Cela suppose une éducation révolutionnaire d’un niveau élevé et différente de celle prodiguée par une société de classes ou par l’État.

Internationalisme

Une telle révolution, sous peine d’être asphyxiée, doit reposer sur l’internationalisme.

La disparition des États nationaux ne peut s’effectuer, d’une part, que par la création de services et d’institutions révolutionnaires au niveau international et, d’autre part et parallèlement, par la décentralisation des structures nationales en se basant sur les cadres régionaux et locaux les plus proches de l’individu.

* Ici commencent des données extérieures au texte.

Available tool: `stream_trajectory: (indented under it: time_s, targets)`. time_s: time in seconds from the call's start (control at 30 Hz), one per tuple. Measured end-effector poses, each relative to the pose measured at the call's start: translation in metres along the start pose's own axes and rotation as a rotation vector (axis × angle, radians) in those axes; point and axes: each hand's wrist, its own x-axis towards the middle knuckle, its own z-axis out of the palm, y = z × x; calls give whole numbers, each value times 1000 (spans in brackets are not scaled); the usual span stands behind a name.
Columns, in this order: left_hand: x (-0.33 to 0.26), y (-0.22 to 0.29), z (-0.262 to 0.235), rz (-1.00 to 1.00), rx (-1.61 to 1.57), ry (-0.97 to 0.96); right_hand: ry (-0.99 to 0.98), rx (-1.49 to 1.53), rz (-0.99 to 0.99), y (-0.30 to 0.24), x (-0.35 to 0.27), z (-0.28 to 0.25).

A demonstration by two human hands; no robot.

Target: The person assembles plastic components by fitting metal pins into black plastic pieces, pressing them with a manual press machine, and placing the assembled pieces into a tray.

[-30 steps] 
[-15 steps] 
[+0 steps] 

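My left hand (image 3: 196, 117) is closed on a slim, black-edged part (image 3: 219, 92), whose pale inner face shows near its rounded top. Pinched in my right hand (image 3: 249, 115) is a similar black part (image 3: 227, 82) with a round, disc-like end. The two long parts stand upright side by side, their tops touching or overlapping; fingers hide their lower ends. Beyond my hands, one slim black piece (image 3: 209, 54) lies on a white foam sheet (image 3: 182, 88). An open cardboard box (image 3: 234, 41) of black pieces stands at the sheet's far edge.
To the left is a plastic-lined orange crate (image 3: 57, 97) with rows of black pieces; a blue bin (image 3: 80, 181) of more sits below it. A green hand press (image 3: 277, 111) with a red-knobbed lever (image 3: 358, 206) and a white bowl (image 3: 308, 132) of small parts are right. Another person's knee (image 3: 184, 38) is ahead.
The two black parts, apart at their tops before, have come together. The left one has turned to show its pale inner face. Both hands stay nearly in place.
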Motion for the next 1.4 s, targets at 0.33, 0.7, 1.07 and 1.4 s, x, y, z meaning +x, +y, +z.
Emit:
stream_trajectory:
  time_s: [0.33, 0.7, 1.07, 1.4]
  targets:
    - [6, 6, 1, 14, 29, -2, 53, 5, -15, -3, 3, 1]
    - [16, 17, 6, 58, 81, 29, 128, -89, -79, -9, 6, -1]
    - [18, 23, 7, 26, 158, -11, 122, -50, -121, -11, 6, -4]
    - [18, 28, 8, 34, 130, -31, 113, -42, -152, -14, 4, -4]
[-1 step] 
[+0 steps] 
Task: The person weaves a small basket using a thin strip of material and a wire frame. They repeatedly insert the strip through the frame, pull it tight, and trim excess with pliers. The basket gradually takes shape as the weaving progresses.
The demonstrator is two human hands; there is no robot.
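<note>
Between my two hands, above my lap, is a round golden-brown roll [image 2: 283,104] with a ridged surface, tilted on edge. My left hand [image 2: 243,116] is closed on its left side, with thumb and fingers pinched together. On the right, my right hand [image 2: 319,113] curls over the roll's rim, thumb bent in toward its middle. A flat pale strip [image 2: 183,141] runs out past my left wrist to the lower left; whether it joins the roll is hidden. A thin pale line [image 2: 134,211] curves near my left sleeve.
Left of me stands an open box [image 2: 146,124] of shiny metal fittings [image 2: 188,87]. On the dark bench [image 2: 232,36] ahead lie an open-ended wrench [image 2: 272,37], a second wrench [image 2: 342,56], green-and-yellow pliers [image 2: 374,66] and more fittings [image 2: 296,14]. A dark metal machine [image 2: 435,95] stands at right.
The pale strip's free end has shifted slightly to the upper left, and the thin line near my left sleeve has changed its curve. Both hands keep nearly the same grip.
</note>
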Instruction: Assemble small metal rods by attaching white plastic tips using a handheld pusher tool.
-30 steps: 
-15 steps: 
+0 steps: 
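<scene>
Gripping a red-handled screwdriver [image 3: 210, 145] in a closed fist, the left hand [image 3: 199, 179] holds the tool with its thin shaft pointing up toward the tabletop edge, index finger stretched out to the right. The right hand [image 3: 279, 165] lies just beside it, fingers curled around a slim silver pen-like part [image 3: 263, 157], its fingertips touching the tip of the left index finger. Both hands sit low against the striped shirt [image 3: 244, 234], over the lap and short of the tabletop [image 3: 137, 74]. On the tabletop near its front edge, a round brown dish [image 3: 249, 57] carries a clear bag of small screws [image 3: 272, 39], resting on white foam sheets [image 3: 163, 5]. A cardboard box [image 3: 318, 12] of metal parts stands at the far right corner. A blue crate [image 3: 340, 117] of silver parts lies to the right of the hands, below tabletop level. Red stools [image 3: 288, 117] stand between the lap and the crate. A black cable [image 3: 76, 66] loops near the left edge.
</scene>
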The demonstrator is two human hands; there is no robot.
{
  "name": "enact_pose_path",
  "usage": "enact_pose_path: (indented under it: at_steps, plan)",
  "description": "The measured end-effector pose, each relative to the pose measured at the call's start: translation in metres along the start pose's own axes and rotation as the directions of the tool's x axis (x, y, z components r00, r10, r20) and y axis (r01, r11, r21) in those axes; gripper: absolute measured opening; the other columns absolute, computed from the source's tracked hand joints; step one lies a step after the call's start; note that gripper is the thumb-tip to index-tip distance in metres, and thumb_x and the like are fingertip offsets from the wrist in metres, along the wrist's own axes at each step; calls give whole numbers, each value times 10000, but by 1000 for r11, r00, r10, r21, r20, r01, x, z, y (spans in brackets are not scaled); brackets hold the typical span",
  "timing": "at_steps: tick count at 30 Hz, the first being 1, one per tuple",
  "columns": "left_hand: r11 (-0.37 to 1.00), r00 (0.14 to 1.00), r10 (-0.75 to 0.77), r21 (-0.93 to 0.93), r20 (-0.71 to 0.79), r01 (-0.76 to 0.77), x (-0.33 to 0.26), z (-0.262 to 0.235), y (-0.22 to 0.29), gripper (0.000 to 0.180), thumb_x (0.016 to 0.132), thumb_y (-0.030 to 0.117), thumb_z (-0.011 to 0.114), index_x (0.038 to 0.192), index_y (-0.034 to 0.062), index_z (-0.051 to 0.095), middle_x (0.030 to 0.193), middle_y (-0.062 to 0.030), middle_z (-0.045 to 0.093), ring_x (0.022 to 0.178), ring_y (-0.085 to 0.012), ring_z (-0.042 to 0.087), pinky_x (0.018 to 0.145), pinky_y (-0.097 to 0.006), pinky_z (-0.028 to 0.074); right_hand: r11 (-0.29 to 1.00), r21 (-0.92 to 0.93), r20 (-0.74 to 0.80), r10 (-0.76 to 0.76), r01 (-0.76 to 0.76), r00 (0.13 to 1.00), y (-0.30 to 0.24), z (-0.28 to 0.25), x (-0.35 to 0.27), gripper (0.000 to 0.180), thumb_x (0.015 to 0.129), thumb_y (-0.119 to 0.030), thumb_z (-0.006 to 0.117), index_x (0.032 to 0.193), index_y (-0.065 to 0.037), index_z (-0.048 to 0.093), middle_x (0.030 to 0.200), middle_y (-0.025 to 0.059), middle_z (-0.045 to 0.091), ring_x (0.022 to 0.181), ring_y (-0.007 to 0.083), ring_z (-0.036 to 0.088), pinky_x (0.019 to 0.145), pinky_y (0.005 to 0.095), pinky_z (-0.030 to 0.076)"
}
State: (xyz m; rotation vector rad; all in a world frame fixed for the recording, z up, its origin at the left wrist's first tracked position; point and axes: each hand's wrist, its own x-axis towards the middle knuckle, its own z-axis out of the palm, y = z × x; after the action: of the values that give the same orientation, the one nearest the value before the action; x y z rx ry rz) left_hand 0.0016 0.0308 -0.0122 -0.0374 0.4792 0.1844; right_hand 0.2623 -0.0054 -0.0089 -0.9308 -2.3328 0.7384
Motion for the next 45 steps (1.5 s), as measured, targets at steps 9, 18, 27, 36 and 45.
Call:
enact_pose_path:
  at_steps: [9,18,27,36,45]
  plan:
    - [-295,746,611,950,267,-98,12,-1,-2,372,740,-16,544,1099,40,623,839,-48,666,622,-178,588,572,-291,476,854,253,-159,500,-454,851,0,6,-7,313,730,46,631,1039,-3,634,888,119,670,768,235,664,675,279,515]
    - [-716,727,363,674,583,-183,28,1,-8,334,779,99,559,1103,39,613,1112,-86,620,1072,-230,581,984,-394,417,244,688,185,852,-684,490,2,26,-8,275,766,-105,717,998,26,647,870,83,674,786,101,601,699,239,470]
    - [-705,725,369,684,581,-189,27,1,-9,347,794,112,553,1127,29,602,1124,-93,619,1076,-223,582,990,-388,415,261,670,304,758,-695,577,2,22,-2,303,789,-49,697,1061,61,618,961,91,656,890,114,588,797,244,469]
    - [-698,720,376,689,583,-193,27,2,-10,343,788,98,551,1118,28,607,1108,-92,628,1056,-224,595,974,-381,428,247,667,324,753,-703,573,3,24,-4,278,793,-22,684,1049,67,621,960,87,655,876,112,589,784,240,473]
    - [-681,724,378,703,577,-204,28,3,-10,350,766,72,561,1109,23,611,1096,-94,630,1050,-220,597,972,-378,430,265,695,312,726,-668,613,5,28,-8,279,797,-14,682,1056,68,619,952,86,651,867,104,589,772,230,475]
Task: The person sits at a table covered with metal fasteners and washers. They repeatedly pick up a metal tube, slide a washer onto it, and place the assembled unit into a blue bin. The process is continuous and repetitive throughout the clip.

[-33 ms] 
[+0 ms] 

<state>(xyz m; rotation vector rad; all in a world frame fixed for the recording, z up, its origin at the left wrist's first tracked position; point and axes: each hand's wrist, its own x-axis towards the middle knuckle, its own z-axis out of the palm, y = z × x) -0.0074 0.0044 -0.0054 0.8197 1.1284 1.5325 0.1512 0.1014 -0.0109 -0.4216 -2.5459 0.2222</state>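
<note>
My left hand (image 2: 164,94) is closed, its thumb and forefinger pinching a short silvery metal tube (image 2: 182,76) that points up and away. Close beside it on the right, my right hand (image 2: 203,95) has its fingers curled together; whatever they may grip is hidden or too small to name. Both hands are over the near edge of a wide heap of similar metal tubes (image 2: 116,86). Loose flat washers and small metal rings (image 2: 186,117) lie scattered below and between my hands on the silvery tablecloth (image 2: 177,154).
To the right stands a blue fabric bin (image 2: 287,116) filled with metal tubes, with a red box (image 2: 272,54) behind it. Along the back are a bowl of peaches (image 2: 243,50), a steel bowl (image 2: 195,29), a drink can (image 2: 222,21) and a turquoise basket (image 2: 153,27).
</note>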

Les travailleurs doivent coordonner leur action par-delà les frontières et faire éclater les barrières politiques et mentales qui sont de simples conséquences de l’histoire.

Par-delà les patries moribondes, les travailleurs eux-mêmes doivent édifier le monde socialiste. Il n’y a plus de politiques nationales convenables à l’époque des grandes unions continentales et d’une vie planétaire.

La disparition d’États nationaux voisins — par exemple pour l’Europe — est un fait positif car leurs populations vivent dans un même ensemble géographique. Mais cela n’entraîne pas pour autant la fin des inégalités économiques.

Le plus grand problème de l’humanité est celui de la disparité extrêmement grande entre le niveau de vie des sociétés « évoluées » et celui des masses continentales sous-développées. Cela ne pourra être résolu que par une redistribution planétaire des biens des peuples ayant « bénéficié » du développement économique au profit des peuples qui ont été victimes de l’exploitation impérialiste et coloniale.

Tout soulèvement populaire, en tout point du globe, doit recevoir la solidarité active de tous les travailleurs — et à plus forte raison quand un tel soulèvement mène à une alternative réellement révolutionnaire.

La révolution ne peut être qu’internationaliste, par le renfort et l’appui qu’elle reçoit et qu’elle offre.

(In « Tribuna libertaria », n° 5, janvier-février 1972, revue clandestine éditée en Espagne.)